Her father had been much reduced when she saw him on her visits to the hospital - a sick, old man replacing the strong figure she held in her mind, one who had been so proud of his masculinity even as he aged.
He insisted she choose some CDs to take back to Borneo with her – their love of classical music a private connection long cherished. As she browsed through the cases stacked on the window sill, she suddenly asked, ‘Who were you particularly into when we were in Labuan, Dad?’
‘Labuan? Why do you ask?’
‘I was just thinking about when I used to wake up at night and wander into the sitting room to find you with those monstrous black headphones on, wildly conducting invisible orchestras. Then you would lie down on the couch with me and play the music softly over the speakers so I could hear it.’

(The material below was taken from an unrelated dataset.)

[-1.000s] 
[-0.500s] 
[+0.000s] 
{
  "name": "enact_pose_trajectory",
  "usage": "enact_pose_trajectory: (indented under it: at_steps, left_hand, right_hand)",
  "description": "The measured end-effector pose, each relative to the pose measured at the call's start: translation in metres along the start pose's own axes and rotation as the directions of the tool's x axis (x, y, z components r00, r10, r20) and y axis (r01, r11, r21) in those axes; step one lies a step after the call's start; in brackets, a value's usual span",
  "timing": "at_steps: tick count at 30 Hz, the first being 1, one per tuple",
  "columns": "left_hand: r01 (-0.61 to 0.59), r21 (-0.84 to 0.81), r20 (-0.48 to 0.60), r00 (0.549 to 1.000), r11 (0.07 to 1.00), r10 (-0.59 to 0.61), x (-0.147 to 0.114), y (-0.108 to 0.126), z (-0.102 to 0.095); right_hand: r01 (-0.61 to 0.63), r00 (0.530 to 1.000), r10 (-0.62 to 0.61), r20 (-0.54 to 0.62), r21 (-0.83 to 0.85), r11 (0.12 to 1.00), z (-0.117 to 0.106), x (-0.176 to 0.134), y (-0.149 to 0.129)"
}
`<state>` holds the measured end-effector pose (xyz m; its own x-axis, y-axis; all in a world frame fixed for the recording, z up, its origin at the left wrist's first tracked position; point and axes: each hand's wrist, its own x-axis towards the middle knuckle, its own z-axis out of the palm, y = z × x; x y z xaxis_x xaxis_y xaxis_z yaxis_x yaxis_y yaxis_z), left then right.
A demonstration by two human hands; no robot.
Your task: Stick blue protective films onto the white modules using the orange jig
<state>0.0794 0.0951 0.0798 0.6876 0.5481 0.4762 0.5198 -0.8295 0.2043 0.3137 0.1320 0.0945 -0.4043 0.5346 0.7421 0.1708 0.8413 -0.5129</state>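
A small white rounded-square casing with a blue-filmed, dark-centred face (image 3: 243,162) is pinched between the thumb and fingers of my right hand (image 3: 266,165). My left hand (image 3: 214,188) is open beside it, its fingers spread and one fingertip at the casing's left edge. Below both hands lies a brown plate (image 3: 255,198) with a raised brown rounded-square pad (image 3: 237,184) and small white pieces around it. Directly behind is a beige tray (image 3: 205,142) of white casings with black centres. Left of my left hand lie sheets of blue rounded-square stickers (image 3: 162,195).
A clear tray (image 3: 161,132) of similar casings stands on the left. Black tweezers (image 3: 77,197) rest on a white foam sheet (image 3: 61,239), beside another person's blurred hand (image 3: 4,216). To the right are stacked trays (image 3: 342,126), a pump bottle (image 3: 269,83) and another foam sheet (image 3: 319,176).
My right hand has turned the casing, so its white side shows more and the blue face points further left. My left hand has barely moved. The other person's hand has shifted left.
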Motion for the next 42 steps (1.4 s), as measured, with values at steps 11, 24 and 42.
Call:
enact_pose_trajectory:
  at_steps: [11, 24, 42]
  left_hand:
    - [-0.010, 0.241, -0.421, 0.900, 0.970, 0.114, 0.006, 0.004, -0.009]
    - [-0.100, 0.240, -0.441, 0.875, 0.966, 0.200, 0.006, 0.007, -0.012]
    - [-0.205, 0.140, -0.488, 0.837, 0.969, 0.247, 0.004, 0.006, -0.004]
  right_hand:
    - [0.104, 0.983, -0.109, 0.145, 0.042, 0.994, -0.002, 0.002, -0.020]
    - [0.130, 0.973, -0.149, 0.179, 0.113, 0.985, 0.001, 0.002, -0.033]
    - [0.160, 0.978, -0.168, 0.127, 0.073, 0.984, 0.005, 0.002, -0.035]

He too smiled at the memory. ‘Beethoven.’
Sitting side by side on the hospital bed, conversation failed them. What to say in that moment? Most goodbyes suggested a see you again but they both grasped the finality of this occasion. She remembered the quiet crying. His, not hers; military stiff-upper-lip abandoned. Its uniqueness had shocked her and she had been aware of a piercing despair at the role reversal – she didn’t want to be the parent, she wanted to remain the child in that moment, Daddy’s Girl.
She’d left the room quickly, wishing she’d organised someone to be there, to comfort him.
Pausing in the thankfully deserted corridor, she laid her head against the cool, sterile wall allowing herself to mourn those moments missed, past and future - and the distances kept.
A familiar creak on the stairs and a plaintive “Mummy!” broke into her reverie. Draining her glass, she vacated the chair and went to her daughter.